他即便年纪大了,身上毕竟带着走南闯北见多识广的气质和见识,又上知天文,下知怎么提高粮食产量。没过多久,村民们便渐渐放下戒心,开始依赖他、信服他,甚至将他奉若至高的领袖。

更让他没想到的是,在这里,他又有了孩子。

为保稳妥,他带着那姑娘到了坑下生产。就这样,他有了一个女儿。更令他惊讶的是,这个孩子在坑下竟然活到了三岁,依然健康无恙。

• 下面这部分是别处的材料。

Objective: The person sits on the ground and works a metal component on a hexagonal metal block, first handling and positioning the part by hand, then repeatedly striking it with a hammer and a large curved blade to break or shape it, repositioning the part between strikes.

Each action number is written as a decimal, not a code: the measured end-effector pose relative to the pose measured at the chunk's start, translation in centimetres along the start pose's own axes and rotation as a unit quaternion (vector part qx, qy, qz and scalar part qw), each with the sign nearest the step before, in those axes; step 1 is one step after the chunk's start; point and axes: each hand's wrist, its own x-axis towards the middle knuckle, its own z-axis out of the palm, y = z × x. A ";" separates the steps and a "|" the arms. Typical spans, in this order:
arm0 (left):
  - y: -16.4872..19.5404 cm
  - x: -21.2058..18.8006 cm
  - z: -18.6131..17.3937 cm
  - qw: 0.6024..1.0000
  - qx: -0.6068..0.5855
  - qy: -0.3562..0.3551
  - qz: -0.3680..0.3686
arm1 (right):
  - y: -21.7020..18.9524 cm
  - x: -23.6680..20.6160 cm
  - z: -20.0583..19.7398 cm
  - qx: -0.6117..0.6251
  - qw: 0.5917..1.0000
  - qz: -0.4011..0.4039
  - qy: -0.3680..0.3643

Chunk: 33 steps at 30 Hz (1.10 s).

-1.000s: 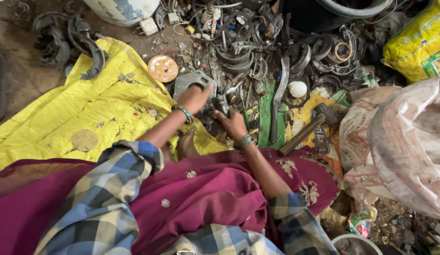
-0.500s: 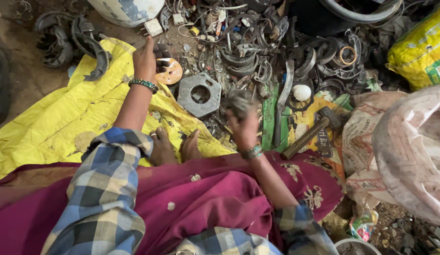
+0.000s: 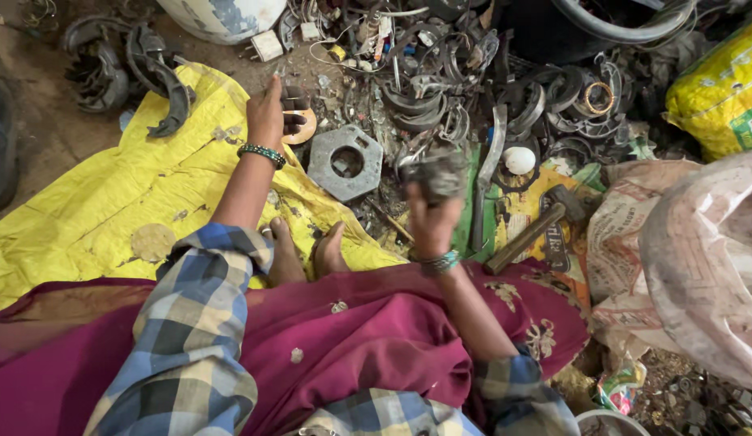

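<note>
Hands grip metal scrap and disc.

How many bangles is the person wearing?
2. A green beaded bangle on the left wrist, by the yellow sheet; another bangle on the right wrist. Sleeves may hide more.

Bare dirt floor, dusty brown, daylight, soft shadows. Yellow tarp sheet spread over the ground at left. Heap of dark metal scrap along the top. Woven plastic sacks at right, yellow bag in top right corner.
</note>
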 end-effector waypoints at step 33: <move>-2.9 -5.4 -2.3 0.997 0.042 -0.063 -0.028 | 0.0 -4.6 2.9 -0.497 0.843 -0.175 -0.106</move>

他老泪纵横,在之后一段时间里,沉迷造孩子,仿佛只要孩子越多,就越证明,天道已经奈何不了他。

而且,他心中还有另一个执念,或许其中会诞生一个继承他天篆族血脉的孩子。只要天篆族的能力能延续下去,他便不负师傅的遗愿。

但是随着孩子越来越多,没有一个人继承了他的天赋能力,他也逐渐厌倦了这件事,转而将精力投入别的事情。

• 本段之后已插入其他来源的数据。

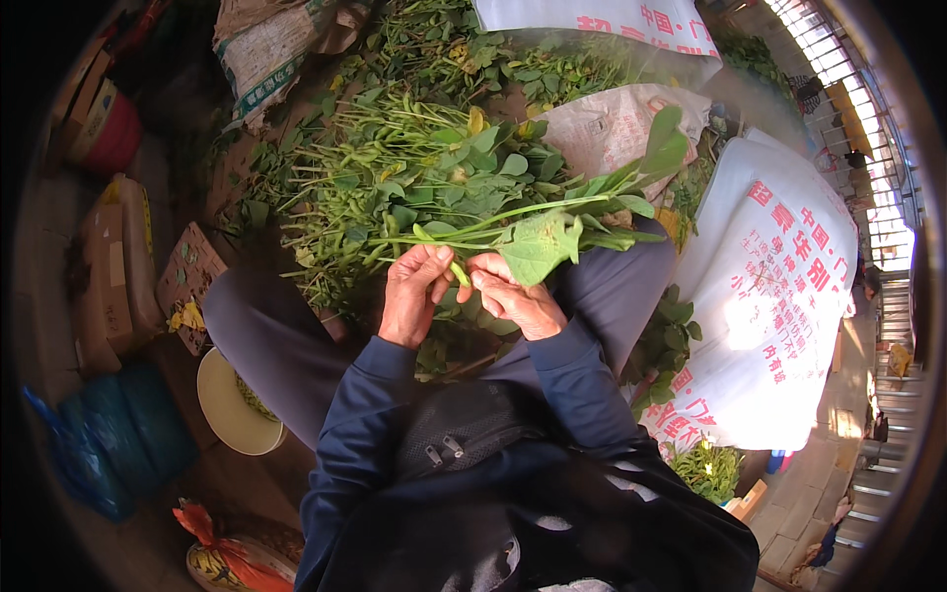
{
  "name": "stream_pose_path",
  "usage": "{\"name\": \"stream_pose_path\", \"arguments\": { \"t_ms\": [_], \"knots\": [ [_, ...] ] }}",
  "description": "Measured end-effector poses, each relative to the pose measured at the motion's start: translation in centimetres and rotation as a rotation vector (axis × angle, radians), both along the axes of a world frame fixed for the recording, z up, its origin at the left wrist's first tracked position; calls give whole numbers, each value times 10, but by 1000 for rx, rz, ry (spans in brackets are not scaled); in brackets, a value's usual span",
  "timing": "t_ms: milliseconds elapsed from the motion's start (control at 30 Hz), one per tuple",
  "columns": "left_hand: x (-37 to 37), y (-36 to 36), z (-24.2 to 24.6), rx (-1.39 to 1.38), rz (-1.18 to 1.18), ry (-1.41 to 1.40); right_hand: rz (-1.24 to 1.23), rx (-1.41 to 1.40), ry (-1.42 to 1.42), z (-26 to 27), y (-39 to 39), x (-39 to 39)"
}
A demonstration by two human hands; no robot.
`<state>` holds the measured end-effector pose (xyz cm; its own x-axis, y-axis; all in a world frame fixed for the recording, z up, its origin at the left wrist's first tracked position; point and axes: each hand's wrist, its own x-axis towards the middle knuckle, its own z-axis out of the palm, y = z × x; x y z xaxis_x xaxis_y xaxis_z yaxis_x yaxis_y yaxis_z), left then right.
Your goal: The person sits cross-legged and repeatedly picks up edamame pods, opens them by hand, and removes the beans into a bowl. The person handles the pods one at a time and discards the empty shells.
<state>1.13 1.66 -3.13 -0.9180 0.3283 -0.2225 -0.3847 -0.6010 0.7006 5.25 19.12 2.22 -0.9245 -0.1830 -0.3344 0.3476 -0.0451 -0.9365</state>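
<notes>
Between my two hands is a green bean pod [459, 274], pinched in the fingers of my left hand [416, 287]. My right hand [516, 296] is just beside it, its fingers curled at the near side of a leafy bean plant stem [481, 242]. A large green leaf [540, 244] hangs over the back of the right fingers, so part of their grip is hidden. Beyond both hands lies a big heap of picked bean plants [414, 163] with many pods, stems to the left and leaves to the right.
To the left stand a cream bucket [214, 403] with green pods inside, a blue plastic container [126, 436] and a cardboard box [107, 288]. White printed sheeting [784, 296] lies at right. Woven sacks [625, 122] lie beyond the heap. A red-tied bag [244, 559] sits at lower left.
</notes>
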Motion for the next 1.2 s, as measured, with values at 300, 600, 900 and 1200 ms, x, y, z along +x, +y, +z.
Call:
{"name": "stream_pose_path", "arguments": {
  "t_ms": [300, 600, 900, 1200],
  "knots": [
    [9, -2, 7, -214, -34, 26, -33, 108, 36, -16, 5, -6],
    [6, 2, 4, -94, 91, -86, -136, -8, 144, -20, -17, -3],
    [13, 9, 4, 96, 125, -138, -145, 515, 655, -18, -31, -8],
    [7, 2, 10, 110, -72, -131, -130, 807, 791, -15, -29, -11]
  ]
}}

他翻了翻小包袱里为数不多的东西,有几本师傅留下的古籍,当时想着是师傅的遗物,便带着走了。

其中,就有《山海经》。

他再次一头扎进《山海经》,反复研读起来,想从这本古人绕过天道流传下来的古籍中,继续探究运用天道漏洞的方法。

就这么研究了十几年,等他回过神来时,坑下竟然多了一个小怪物。

“我也算见多识广了,但那孩

子,真的畸形怪异到让我有点害怕。”

婴儿的啼哭比刚出生的小猫还要微弱,像一口气没吹满就泄了的风箱。